■ Try it: All lines from the opening of the entries below through the line containing "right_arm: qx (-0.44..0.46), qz" must be output exactly as they appear, with no other lines.

■ The data:
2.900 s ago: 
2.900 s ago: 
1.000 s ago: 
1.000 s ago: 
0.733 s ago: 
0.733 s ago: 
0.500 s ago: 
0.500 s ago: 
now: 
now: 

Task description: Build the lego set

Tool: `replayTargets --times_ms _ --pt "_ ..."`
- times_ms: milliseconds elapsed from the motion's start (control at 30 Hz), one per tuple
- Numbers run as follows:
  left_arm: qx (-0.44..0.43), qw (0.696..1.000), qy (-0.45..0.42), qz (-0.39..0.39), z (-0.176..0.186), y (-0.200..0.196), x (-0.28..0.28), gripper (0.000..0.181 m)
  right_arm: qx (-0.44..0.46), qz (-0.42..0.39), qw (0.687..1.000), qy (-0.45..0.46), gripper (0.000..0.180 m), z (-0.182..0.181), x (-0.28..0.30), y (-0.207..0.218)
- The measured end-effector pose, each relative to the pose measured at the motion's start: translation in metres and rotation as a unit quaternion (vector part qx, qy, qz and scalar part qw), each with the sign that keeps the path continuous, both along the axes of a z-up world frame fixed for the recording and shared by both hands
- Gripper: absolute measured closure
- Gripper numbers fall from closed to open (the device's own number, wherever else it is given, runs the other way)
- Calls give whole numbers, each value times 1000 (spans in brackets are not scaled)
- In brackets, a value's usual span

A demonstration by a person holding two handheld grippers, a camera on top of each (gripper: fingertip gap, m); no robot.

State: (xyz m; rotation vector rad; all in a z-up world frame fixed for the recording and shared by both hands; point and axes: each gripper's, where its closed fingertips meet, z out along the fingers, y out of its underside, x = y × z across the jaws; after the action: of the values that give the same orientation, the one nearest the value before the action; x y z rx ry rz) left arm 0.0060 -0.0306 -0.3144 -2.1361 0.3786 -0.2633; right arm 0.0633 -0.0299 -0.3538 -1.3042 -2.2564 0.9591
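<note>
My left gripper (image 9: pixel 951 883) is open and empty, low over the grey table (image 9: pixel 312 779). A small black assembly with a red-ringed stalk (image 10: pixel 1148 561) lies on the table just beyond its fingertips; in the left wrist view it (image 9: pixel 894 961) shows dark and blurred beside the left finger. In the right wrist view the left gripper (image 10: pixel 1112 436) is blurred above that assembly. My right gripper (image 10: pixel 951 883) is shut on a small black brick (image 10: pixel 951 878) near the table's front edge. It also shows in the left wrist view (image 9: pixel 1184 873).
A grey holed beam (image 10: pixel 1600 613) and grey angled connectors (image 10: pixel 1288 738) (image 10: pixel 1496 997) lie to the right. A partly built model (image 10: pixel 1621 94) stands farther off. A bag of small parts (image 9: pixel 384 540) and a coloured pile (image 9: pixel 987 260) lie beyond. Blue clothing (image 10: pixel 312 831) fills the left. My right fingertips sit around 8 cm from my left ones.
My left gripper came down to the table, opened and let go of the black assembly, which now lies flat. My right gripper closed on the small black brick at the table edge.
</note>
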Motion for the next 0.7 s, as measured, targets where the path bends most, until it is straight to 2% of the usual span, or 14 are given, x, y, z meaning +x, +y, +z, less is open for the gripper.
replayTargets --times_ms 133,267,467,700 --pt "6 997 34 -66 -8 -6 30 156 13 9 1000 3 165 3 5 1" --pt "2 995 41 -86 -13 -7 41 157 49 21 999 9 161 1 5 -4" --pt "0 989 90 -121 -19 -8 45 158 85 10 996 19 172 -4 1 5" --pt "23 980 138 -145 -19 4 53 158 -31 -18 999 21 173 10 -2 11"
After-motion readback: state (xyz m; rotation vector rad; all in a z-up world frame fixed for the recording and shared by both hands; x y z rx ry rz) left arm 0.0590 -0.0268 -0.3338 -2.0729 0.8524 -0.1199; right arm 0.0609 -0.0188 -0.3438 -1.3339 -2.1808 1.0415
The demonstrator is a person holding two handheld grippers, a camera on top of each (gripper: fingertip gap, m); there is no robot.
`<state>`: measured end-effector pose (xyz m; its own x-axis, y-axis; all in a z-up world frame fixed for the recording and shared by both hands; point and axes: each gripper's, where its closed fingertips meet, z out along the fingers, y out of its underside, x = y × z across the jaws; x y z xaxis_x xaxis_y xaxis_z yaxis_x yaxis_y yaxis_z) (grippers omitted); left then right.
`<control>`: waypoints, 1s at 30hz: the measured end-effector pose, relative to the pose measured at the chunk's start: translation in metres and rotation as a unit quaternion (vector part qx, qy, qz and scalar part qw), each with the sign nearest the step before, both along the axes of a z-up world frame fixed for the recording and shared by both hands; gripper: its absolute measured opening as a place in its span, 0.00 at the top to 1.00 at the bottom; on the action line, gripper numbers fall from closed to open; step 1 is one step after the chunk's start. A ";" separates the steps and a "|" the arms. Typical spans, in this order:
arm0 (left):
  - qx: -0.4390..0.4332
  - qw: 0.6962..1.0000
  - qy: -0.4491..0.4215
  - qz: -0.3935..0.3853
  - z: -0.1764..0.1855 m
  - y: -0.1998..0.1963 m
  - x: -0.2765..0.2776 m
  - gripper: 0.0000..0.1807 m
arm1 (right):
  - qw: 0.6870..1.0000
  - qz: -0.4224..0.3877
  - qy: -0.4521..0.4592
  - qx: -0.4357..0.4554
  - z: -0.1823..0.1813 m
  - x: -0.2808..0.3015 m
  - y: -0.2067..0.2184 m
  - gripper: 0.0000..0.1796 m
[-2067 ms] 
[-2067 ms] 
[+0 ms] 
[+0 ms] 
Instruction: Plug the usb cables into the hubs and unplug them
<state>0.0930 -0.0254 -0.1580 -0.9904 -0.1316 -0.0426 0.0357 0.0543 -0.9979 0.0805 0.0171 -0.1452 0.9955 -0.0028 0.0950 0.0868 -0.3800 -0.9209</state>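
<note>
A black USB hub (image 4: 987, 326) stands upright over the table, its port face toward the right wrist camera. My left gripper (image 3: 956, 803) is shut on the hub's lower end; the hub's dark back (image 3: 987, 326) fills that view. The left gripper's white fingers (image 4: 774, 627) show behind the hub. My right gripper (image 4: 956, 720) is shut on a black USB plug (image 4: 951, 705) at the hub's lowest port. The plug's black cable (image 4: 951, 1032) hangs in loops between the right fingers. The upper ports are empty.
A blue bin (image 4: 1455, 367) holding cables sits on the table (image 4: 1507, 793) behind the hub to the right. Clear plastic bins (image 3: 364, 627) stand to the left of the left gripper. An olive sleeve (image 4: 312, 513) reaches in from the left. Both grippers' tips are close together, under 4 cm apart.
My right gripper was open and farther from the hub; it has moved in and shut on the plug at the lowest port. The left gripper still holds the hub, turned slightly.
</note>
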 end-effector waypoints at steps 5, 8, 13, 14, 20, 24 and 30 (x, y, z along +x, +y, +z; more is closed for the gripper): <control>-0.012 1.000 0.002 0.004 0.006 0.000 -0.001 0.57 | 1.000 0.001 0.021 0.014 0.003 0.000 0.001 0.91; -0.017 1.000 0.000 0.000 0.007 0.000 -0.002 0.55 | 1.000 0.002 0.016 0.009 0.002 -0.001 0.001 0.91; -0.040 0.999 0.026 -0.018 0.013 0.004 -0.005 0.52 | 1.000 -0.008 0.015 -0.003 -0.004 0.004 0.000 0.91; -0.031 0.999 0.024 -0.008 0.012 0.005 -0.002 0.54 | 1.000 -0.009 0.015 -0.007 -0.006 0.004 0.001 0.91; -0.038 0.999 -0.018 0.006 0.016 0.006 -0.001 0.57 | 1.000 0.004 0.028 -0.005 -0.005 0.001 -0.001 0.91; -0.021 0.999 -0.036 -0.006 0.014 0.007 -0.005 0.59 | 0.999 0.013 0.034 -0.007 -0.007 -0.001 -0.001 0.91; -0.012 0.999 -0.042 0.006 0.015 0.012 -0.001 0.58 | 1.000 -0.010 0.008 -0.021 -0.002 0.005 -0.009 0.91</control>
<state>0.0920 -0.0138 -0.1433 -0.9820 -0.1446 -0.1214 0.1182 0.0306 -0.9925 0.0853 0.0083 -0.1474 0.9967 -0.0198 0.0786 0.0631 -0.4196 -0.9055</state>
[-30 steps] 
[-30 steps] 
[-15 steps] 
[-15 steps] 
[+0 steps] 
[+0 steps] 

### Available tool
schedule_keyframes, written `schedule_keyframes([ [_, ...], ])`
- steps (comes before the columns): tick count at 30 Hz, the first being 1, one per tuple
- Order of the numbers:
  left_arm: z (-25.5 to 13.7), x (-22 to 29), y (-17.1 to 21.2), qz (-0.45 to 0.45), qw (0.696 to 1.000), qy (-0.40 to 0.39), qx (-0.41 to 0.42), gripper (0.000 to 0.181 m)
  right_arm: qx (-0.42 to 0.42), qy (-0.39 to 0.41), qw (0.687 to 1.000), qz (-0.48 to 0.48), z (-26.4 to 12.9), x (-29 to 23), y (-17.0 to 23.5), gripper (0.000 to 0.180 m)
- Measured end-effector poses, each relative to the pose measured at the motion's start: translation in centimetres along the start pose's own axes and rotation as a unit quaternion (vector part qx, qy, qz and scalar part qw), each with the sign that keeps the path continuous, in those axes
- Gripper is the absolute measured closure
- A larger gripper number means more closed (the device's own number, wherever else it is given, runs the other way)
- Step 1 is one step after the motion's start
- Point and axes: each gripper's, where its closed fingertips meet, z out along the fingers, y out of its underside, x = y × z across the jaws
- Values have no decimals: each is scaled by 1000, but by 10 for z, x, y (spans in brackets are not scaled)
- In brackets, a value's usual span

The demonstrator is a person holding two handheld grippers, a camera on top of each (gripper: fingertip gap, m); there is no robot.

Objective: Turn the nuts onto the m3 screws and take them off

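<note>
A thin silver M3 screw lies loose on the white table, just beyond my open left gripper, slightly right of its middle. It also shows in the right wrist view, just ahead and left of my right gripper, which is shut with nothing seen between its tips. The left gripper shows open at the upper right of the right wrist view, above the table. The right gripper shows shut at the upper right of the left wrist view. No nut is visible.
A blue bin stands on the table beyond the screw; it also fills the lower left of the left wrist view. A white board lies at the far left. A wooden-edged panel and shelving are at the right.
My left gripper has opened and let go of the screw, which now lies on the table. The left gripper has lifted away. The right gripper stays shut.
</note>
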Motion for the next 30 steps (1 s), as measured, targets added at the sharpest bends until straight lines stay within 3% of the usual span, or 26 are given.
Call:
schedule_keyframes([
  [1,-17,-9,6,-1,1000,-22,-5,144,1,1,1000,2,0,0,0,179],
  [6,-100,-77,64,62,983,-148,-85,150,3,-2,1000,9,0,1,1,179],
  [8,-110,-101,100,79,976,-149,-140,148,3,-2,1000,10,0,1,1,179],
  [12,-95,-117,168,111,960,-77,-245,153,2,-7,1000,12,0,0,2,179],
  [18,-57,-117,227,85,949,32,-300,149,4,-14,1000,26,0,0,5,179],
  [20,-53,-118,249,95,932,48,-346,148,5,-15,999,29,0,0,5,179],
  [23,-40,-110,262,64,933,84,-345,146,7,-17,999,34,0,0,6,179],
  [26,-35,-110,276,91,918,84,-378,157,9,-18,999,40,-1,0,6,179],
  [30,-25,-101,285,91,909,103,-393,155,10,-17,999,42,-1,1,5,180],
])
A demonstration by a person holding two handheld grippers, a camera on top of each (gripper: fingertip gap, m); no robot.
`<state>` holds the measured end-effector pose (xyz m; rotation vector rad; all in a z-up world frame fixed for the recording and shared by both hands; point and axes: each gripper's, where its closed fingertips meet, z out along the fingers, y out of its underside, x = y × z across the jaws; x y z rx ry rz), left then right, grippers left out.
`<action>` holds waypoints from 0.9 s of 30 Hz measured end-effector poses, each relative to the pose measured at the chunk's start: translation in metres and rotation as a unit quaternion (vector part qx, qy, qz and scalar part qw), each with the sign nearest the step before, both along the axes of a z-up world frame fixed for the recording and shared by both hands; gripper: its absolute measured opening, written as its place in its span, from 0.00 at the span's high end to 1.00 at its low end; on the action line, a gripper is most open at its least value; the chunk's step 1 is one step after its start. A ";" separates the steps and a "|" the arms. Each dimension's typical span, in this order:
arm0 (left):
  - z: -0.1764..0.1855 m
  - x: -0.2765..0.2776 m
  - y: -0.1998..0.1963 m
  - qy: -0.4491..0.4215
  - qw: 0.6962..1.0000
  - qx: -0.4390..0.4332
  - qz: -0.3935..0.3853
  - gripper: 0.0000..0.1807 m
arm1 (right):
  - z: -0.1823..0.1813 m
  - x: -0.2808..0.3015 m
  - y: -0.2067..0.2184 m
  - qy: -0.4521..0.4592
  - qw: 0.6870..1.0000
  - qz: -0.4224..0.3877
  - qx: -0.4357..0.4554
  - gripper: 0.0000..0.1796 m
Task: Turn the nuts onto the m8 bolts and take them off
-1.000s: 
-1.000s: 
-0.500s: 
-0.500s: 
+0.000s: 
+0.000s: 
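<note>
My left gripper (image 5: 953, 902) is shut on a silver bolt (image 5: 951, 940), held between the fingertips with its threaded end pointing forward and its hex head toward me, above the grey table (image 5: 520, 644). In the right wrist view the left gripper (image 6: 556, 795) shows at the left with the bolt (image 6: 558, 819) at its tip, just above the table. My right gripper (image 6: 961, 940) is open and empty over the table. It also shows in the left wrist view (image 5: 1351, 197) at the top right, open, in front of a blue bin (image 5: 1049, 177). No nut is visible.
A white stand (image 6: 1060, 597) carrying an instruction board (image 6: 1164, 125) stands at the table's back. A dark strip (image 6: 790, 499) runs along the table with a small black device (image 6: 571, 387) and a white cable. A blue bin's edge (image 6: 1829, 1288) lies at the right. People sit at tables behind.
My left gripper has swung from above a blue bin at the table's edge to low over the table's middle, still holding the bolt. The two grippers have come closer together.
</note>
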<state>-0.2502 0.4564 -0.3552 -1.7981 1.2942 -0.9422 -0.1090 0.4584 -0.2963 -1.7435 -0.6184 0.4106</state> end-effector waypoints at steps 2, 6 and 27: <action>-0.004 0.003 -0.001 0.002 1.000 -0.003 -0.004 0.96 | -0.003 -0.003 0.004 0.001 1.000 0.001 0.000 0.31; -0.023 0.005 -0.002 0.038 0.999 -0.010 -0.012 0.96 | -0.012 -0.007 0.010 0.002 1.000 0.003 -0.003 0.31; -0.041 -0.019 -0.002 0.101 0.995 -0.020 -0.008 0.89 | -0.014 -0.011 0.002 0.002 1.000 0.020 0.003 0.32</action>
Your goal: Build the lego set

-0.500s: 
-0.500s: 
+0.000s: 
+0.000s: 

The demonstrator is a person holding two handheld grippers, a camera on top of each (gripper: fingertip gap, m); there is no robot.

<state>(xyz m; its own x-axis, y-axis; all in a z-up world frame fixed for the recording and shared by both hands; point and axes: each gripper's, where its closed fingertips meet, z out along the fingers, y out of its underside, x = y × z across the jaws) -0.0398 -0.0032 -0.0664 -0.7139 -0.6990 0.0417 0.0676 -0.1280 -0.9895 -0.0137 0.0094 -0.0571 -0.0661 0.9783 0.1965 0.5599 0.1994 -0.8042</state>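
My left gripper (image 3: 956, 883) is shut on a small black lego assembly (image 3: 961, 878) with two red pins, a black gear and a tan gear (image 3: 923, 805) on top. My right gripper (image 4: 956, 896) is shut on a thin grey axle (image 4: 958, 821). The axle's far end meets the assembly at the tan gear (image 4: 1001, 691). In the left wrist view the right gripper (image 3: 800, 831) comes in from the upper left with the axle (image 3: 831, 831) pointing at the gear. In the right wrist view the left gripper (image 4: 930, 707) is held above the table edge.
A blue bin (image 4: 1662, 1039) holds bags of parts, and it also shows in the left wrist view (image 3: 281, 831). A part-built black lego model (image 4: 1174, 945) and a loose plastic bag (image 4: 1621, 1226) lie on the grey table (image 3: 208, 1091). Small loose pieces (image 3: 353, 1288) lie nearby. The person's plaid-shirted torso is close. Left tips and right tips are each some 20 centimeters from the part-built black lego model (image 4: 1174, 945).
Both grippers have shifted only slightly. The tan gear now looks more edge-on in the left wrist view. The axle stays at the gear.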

■ Task output:
2.900 s ago: 
2.900 s ago: 
1.000 s ago: 
1.000 s ago: 
0.733 s ago: 
0.733 s ago: 
0.500 s ago: 
0.500 s ago: 
now: 
now: 

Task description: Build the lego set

Tool: `replayTargets --times_ms _ --pt "_ ..."`
- times_ms: milliseconds elapsed from the motion's start (control at 30 Hz), one per tuple
- Numbers run as follows:
  left_arm: qx (-0.44..0.43), qw (0.696..1.000), qy (-0.45..0.42), qz (-0.39..0.39), z (-0.176..0.186), y (-0.200..0.196), x (-0.28..0.28), gripper (0.000..0.181 m)
  right_arm: qx (-0.44..0.46), qz (-0.42..0.39), qw (0.687..1.000), qy (-0.45..0.46), gripper (0.000..0.180 m), z (-0.182..0.181), x (-0.28..0.30), y (-0.207..0.218)

The answer to this exercise has been fully stated.